#### Exercise directions
Transcribe the records word for word, beginning with the first line and ending with the line that contains "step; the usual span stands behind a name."; include nothing else.

-- Listed records follows --

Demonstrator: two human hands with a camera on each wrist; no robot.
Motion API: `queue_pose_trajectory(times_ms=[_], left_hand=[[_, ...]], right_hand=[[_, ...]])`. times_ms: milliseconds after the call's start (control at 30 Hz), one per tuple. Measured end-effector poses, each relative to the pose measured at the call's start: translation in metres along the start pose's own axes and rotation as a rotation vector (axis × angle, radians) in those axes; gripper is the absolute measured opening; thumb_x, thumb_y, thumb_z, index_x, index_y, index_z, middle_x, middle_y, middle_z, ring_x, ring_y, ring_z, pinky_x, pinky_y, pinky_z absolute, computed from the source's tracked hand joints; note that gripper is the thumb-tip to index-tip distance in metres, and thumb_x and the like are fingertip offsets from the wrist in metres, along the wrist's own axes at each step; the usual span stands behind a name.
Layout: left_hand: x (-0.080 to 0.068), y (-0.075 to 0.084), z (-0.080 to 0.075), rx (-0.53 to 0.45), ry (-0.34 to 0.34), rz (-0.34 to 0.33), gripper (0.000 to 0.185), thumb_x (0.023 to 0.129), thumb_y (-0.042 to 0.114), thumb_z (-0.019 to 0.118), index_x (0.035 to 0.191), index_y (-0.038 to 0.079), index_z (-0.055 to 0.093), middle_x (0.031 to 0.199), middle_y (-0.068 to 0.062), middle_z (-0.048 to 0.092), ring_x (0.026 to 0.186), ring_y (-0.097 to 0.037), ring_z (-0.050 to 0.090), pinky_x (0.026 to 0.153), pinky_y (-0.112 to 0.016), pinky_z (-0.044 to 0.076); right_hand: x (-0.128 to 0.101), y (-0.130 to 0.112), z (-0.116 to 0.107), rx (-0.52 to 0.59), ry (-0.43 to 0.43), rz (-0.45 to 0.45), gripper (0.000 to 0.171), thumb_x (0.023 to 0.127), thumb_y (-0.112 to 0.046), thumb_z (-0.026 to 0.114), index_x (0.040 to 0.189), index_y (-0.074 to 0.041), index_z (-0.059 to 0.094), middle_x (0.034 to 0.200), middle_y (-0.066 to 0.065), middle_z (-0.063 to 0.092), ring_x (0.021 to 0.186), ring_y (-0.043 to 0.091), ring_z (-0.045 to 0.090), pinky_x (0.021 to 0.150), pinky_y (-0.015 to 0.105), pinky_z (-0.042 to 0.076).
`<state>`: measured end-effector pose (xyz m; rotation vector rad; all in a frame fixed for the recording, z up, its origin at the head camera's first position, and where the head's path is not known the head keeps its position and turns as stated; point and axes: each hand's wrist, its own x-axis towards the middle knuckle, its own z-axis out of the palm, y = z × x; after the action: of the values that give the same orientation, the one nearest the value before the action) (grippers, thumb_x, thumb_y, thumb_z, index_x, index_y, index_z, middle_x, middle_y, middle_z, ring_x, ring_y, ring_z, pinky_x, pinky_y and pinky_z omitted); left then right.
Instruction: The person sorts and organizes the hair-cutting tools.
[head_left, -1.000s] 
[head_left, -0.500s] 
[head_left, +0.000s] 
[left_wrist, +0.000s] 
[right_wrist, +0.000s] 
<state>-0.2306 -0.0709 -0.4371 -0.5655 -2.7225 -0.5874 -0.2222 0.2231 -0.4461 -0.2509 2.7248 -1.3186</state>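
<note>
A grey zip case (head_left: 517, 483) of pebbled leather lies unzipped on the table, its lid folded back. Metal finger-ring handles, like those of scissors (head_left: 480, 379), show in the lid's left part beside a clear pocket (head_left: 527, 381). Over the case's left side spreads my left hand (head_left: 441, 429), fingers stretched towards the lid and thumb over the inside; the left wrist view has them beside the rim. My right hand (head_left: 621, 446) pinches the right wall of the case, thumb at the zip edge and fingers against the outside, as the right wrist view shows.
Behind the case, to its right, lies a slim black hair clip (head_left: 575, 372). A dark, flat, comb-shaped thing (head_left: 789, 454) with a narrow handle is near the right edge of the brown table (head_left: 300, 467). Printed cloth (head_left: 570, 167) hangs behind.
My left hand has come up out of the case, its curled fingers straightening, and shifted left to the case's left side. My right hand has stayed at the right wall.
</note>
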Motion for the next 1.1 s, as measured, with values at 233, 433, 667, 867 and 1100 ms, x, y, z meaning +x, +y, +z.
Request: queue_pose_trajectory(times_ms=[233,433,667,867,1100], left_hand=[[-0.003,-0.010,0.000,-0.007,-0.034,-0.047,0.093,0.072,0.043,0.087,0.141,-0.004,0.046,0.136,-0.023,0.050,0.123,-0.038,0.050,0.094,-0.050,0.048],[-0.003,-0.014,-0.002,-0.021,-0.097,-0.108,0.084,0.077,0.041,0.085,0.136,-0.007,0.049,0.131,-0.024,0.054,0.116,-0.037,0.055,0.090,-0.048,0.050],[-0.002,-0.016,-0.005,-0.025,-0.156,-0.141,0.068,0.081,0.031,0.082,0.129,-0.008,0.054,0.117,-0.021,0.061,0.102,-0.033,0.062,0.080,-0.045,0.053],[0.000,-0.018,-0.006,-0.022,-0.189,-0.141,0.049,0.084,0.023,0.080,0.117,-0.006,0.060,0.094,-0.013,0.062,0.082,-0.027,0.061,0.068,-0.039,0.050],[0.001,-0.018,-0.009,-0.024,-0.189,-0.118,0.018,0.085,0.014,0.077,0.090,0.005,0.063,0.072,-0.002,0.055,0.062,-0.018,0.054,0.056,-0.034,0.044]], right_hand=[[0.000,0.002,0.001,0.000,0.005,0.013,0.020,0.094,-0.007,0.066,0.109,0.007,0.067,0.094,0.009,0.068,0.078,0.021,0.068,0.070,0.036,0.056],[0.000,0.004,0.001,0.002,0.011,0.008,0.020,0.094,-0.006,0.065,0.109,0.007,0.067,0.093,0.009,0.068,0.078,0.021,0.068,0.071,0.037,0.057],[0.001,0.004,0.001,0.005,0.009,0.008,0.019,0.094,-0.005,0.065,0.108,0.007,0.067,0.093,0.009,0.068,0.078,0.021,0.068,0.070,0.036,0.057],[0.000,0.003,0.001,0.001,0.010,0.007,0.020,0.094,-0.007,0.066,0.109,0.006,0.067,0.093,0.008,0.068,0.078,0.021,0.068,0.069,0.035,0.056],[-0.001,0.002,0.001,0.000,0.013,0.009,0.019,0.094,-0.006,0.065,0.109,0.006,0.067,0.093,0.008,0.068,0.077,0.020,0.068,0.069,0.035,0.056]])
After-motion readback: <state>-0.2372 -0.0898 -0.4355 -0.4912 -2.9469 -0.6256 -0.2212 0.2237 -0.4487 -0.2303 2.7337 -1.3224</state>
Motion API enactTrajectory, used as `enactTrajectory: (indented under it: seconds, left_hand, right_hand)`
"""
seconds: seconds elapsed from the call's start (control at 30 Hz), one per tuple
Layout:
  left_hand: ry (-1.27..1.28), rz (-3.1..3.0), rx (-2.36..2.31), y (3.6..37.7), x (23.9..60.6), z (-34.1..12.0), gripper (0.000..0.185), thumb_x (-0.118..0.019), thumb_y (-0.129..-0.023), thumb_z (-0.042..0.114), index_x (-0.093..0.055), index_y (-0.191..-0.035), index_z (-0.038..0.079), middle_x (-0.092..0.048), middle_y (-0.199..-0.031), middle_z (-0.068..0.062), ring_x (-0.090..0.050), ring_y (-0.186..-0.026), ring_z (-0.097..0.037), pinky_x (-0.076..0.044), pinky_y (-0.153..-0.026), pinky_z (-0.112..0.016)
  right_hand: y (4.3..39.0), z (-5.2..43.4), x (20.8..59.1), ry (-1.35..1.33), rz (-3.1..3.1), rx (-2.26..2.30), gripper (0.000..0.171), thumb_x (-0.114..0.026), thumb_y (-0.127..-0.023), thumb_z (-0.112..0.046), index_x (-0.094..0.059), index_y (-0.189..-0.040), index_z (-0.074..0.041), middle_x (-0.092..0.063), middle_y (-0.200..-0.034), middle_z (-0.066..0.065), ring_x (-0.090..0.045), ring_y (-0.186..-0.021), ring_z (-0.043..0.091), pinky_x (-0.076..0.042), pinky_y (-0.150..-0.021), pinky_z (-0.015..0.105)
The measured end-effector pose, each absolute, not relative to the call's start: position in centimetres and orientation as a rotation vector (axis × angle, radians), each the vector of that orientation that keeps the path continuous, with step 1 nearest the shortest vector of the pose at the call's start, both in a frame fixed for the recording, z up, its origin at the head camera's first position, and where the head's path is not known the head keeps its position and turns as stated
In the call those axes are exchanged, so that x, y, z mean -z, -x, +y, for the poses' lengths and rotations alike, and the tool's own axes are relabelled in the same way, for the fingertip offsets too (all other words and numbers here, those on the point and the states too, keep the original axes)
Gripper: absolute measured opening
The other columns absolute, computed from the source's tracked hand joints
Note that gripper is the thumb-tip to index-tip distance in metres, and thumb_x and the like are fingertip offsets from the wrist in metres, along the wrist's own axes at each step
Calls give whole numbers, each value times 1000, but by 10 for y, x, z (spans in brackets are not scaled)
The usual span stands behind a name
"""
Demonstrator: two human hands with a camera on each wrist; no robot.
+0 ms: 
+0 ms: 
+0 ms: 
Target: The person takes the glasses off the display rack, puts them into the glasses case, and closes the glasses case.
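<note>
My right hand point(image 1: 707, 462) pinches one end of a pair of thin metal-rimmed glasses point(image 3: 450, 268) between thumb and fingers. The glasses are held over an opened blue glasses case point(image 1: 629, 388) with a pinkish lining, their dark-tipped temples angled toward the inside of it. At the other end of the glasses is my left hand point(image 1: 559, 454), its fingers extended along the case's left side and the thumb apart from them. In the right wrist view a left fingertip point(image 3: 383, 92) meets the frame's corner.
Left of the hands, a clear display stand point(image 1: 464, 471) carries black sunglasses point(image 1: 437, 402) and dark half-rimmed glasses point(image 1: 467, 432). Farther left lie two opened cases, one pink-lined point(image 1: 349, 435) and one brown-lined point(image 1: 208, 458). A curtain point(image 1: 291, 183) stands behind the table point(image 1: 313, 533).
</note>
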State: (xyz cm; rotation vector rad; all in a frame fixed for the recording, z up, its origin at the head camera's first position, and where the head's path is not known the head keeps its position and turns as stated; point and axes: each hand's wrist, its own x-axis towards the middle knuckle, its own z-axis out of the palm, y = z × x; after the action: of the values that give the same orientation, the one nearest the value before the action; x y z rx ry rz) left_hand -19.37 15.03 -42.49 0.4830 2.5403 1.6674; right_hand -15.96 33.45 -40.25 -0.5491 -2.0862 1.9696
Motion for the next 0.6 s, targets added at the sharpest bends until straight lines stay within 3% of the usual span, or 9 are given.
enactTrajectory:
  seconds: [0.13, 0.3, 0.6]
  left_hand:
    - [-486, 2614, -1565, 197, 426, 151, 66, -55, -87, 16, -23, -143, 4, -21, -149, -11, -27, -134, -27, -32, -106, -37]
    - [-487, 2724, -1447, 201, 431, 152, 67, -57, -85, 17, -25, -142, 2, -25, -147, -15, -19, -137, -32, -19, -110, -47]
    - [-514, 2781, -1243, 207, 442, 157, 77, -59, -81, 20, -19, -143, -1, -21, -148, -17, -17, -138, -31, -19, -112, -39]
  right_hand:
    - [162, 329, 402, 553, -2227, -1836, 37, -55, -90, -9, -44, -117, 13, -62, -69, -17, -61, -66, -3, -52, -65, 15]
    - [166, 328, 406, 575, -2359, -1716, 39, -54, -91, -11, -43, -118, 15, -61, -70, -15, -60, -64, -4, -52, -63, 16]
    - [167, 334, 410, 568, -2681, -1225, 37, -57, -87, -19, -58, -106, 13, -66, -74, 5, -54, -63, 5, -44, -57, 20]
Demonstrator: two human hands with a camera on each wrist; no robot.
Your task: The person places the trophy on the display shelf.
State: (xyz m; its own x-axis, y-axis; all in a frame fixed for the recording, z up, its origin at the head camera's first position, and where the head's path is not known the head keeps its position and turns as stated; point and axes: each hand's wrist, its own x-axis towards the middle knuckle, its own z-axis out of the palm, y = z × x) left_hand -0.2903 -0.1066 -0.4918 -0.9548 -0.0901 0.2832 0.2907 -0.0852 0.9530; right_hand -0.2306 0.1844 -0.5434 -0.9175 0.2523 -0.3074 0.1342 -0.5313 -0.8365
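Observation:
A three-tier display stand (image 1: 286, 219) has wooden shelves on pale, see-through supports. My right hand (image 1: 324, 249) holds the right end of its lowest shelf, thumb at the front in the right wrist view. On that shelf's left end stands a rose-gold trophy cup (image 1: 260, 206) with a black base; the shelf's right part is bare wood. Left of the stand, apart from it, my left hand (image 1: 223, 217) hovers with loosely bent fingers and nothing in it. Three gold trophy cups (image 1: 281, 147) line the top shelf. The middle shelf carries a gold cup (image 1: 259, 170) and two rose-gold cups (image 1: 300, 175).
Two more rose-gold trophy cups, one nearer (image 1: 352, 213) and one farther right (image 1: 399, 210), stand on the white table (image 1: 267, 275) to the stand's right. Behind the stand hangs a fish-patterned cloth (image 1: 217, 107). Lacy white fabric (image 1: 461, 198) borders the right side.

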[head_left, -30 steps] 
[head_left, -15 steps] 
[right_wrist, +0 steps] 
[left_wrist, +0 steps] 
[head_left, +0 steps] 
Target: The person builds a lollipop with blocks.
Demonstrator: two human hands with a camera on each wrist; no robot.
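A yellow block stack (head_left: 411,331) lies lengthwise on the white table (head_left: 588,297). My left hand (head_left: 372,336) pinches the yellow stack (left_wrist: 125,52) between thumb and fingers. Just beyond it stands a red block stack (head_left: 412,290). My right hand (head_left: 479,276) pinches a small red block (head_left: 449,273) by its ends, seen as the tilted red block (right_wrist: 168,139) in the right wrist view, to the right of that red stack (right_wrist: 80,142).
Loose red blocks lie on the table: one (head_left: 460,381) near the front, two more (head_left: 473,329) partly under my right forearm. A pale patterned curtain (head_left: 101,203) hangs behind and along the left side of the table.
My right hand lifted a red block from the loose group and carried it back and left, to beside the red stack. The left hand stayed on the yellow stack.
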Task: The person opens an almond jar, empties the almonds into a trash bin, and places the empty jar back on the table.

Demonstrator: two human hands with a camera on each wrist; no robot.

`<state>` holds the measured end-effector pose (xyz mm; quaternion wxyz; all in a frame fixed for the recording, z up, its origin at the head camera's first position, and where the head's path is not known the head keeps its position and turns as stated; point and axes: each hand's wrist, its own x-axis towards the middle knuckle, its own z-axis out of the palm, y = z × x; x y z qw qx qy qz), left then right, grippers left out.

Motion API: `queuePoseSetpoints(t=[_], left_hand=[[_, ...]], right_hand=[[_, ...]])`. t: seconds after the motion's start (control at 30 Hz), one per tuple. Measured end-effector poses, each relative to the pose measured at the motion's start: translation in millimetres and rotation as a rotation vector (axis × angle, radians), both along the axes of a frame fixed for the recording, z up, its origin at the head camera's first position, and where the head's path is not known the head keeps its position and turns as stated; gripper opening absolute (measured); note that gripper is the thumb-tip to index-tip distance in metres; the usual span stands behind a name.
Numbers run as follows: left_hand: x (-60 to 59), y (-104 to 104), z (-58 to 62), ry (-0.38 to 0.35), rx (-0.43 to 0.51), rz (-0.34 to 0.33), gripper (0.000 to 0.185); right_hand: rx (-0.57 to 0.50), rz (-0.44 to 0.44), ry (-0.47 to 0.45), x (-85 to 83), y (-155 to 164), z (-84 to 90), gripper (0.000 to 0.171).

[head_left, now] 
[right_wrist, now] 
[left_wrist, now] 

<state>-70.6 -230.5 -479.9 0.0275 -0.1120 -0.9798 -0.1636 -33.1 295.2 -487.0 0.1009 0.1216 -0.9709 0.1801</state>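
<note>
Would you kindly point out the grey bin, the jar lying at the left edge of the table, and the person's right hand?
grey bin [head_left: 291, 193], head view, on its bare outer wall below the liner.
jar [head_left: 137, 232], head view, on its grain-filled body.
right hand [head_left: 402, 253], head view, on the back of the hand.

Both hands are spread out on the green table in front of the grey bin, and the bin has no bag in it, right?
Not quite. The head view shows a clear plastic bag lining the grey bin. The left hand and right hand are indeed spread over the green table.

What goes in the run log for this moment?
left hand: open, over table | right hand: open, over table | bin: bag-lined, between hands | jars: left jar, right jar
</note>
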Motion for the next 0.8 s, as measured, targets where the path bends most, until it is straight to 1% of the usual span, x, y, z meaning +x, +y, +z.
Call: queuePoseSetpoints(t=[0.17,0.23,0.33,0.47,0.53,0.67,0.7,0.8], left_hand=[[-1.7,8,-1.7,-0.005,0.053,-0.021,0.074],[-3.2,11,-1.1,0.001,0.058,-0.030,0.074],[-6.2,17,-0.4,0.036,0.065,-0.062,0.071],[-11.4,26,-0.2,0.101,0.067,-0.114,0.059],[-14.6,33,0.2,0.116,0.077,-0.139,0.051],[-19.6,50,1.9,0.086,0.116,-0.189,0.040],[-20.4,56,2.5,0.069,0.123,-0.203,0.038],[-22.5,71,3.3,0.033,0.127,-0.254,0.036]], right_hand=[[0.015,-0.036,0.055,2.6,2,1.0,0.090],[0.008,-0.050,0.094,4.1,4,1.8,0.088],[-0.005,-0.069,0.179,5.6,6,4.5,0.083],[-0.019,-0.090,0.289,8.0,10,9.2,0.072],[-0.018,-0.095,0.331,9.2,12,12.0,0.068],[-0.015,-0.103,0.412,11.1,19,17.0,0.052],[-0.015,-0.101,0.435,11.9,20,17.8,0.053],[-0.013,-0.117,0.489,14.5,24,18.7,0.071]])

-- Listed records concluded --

#### Reply
Demonstrator: two human hands with a camera on each wrist; no robot.
Motion API: `queue_pose_trajectory(times_ms=[_], left_hand=[[_, ...]], right_hand=[[_, ...]])`. times_ms: milliseconds after the call's start (control at 30 Hz), one per tuple. Measured end-effector poses, each relative to the pose measured at the call's start: translation in metres along the start pose's own axes and rotation as a rotation vector (axis × angle, radians) in those axes; gripper is the absolute measured opening; thumb_x, thumb_y, thumb_z, index_x, index_y, index_z, middle_x, middle_y, middle_z, ring_x, ring_y, ring_z, pinky_x, pinky_y, pinky_z absolute, computed from the source's tracked hand joints; note that gripper is the thumb-tip to index-tip distance in metres, and thumb_x and the like are fingertip offsets from the wrist in metres, along the wrist's own axes at each step; the usual span stands behind a name.

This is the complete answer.